- About this exercise -
Produce word for word the lines of the data below running from the one that has "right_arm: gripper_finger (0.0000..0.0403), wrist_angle" to the one that has "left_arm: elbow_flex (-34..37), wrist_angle", inclusive, and no others.

(Data items)

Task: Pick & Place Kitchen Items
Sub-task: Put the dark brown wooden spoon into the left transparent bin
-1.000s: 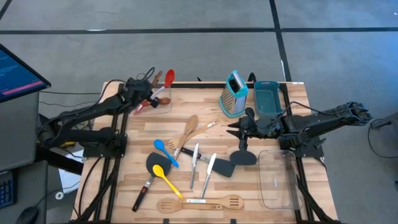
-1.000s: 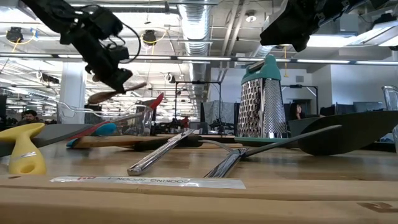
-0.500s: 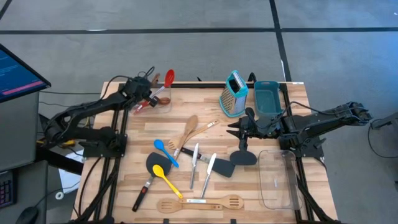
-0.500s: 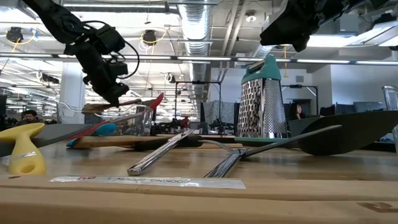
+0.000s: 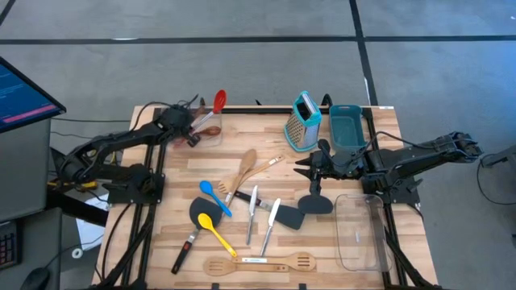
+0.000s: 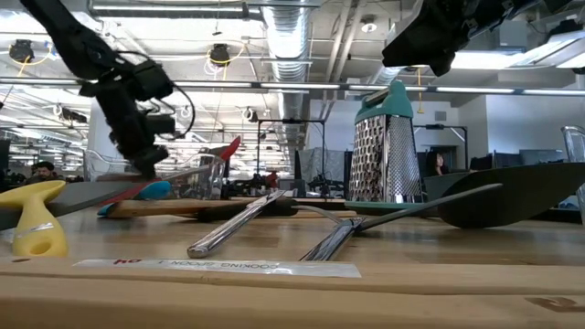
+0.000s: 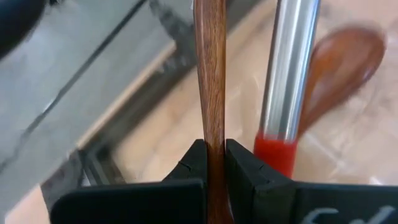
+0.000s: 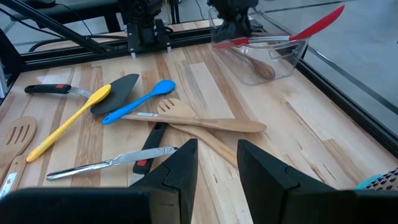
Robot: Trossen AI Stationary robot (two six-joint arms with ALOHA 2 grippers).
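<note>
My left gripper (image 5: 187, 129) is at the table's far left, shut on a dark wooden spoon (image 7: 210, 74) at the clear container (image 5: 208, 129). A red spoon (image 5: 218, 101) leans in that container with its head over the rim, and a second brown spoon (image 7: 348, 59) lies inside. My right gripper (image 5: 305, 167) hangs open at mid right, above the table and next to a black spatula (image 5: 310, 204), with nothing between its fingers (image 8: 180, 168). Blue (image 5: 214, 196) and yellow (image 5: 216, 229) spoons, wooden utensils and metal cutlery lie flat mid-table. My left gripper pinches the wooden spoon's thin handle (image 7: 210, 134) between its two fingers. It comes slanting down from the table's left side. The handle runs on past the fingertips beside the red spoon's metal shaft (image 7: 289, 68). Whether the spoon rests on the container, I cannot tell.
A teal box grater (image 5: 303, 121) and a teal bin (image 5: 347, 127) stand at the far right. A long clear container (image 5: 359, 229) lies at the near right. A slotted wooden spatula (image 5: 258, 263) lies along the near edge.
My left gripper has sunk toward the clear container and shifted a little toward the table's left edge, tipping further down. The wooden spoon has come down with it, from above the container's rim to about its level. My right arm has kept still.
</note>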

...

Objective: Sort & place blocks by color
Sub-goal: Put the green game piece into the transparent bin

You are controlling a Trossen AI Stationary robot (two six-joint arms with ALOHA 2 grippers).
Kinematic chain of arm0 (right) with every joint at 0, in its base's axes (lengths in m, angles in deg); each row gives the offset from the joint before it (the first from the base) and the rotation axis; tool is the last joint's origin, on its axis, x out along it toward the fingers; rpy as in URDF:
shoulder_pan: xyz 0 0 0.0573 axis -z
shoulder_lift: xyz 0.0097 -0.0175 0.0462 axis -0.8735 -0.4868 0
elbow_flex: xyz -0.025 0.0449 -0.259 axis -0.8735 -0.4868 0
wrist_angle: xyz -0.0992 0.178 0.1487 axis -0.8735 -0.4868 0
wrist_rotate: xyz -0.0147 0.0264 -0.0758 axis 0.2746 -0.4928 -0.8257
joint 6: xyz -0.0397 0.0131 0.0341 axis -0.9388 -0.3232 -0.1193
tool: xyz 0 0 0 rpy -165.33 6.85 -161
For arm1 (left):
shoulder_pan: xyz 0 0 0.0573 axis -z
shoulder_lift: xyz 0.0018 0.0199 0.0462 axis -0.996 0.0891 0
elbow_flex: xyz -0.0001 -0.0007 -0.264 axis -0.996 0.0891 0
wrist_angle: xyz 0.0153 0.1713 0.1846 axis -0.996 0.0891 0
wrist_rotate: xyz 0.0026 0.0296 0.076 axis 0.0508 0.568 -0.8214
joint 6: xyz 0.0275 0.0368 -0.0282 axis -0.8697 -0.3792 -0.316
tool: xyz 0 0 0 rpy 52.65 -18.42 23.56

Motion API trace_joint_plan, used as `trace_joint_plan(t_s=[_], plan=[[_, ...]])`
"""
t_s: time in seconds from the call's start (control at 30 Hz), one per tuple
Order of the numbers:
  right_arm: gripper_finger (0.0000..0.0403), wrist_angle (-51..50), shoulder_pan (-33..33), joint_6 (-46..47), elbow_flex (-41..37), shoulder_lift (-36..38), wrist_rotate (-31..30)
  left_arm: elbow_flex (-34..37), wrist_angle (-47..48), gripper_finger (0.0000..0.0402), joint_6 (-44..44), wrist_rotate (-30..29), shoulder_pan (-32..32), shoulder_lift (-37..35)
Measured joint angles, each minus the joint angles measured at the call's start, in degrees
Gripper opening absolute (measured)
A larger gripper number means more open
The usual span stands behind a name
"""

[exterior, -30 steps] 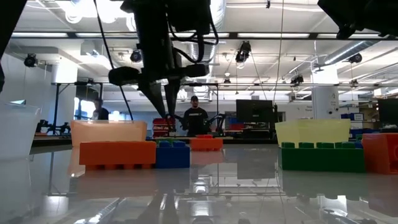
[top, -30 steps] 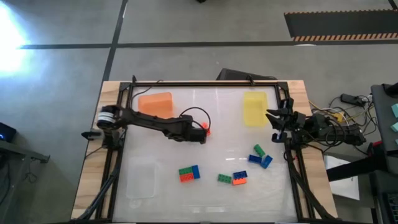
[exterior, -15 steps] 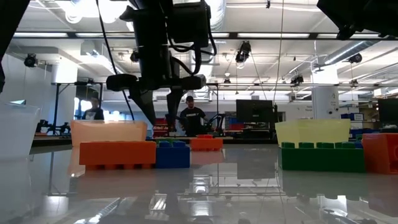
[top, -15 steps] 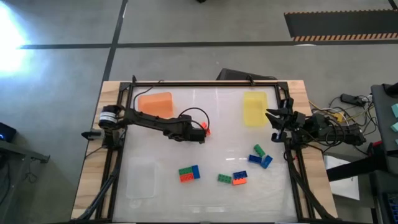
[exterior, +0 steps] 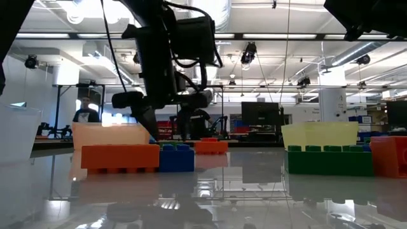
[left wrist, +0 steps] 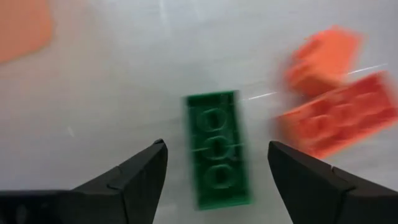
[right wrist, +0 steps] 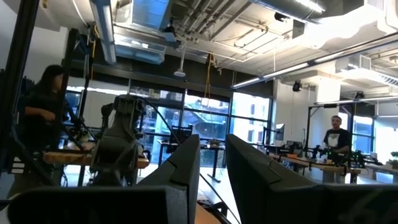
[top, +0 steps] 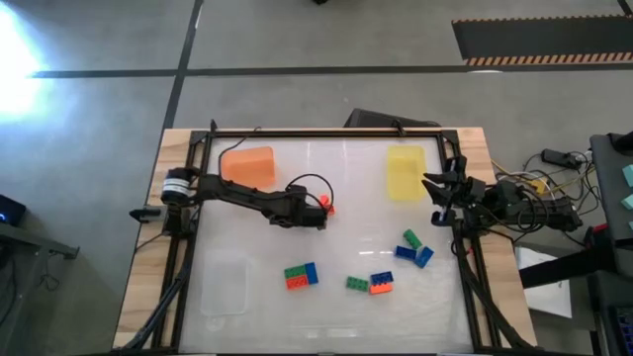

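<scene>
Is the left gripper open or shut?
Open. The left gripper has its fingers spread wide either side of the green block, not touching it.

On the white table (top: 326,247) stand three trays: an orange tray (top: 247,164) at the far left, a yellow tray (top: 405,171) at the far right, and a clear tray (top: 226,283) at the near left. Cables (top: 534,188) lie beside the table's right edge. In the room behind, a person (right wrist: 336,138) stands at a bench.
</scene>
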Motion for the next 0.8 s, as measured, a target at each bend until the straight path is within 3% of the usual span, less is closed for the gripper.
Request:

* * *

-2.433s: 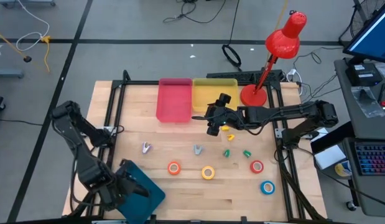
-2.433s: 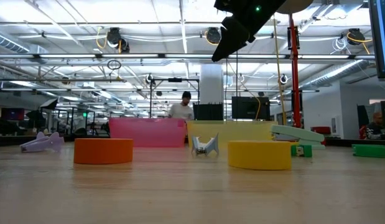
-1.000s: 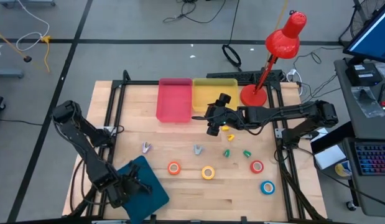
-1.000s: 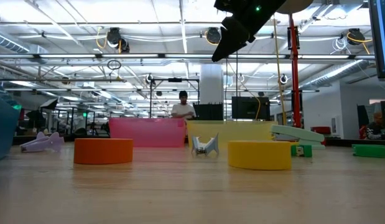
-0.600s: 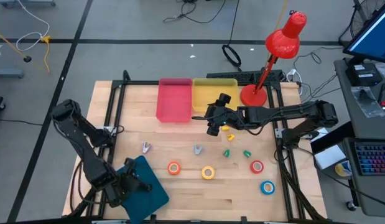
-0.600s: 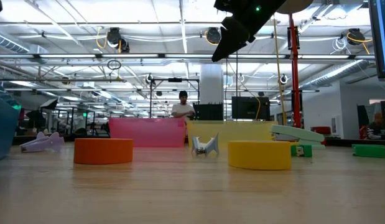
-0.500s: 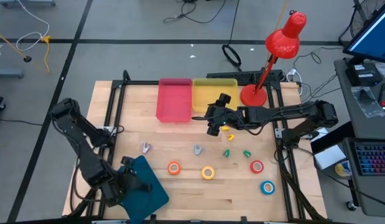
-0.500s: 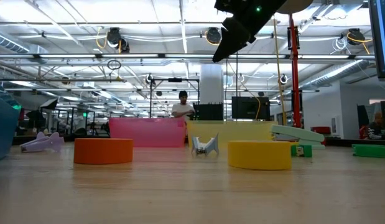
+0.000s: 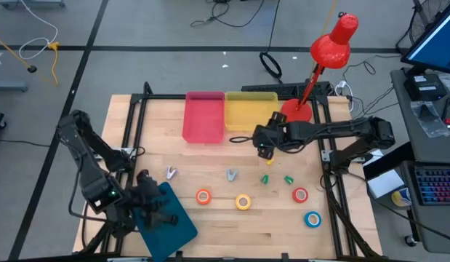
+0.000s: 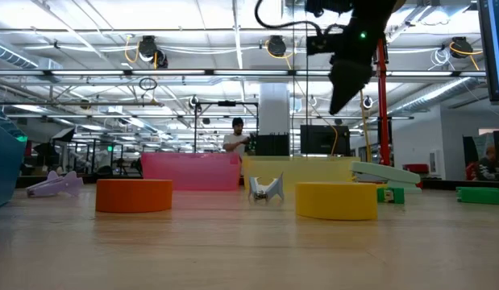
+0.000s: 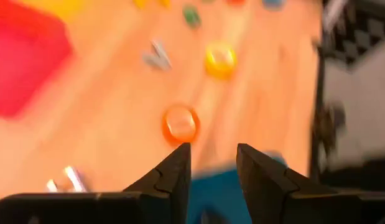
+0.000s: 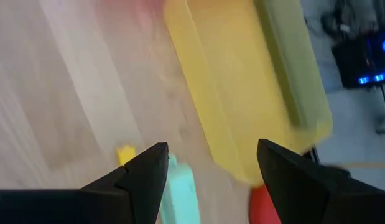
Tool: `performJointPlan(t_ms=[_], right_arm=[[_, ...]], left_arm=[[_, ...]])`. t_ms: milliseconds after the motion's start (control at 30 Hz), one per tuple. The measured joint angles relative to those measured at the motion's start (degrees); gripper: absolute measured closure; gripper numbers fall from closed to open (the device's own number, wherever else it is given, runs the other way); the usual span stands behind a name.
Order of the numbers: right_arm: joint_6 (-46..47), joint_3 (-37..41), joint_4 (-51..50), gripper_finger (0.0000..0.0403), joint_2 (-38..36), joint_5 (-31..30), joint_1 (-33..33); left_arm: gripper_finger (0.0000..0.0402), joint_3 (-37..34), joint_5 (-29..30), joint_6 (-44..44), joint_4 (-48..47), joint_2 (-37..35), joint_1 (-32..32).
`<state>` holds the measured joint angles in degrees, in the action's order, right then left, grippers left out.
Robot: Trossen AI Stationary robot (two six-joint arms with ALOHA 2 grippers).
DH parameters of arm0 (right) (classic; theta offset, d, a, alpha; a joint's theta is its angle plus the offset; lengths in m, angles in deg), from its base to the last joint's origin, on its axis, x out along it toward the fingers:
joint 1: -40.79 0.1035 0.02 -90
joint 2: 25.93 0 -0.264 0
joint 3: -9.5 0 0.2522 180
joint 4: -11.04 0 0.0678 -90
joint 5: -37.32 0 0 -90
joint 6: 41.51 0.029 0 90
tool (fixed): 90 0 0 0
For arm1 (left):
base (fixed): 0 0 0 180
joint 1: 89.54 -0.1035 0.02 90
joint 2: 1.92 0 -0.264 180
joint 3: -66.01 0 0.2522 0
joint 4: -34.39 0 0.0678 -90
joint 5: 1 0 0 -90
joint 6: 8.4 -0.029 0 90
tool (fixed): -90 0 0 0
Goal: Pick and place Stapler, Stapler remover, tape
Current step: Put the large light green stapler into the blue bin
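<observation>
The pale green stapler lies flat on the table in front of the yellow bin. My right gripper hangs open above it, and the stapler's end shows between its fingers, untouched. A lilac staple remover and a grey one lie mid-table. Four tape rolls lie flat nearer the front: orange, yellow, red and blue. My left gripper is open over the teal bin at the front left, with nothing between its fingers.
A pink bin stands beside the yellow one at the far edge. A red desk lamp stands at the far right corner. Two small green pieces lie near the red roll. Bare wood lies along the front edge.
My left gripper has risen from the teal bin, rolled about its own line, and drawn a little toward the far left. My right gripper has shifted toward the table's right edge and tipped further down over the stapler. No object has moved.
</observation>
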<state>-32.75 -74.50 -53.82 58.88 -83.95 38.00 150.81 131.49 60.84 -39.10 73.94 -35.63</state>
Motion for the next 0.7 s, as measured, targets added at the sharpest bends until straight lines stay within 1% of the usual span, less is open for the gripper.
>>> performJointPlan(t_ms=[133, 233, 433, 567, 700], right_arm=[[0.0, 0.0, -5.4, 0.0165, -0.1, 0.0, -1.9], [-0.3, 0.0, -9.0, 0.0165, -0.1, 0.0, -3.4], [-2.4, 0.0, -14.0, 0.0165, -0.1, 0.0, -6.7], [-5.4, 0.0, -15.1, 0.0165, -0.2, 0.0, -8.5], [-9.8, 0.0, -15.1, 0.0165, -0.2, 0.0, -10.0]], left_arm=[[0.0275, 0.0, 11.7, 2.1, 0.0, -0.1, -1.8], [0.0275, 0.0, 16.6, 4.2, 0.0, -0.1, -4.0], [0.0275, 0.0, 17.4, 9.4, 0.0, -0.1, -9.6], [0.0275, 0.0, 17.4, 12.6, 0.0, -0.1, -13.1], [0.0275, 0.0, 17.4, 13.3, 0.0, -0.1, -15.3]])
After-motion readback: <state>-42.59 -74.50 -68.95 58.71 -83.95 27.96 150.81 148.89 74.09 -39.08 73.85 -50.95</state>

- Task response -
  right_arm: gripper_finger (0.0000..0.0403), wrist_angle (-51..50), shoulder_pan (-33..33), joint_6 (-46..47), elbow_flex (-41..37), shoulder_lift (-36..38), wrist_rotate (-31..30)
  left_arm: elbow_flex (-34..37), wrist_angle (-47..48), gripper_finger (0.0000..0.0402), joint_6 (-44..44), wrist_rotate (-30..29), shoulder_pan (-32..32), shoulder_lift (-37..35)

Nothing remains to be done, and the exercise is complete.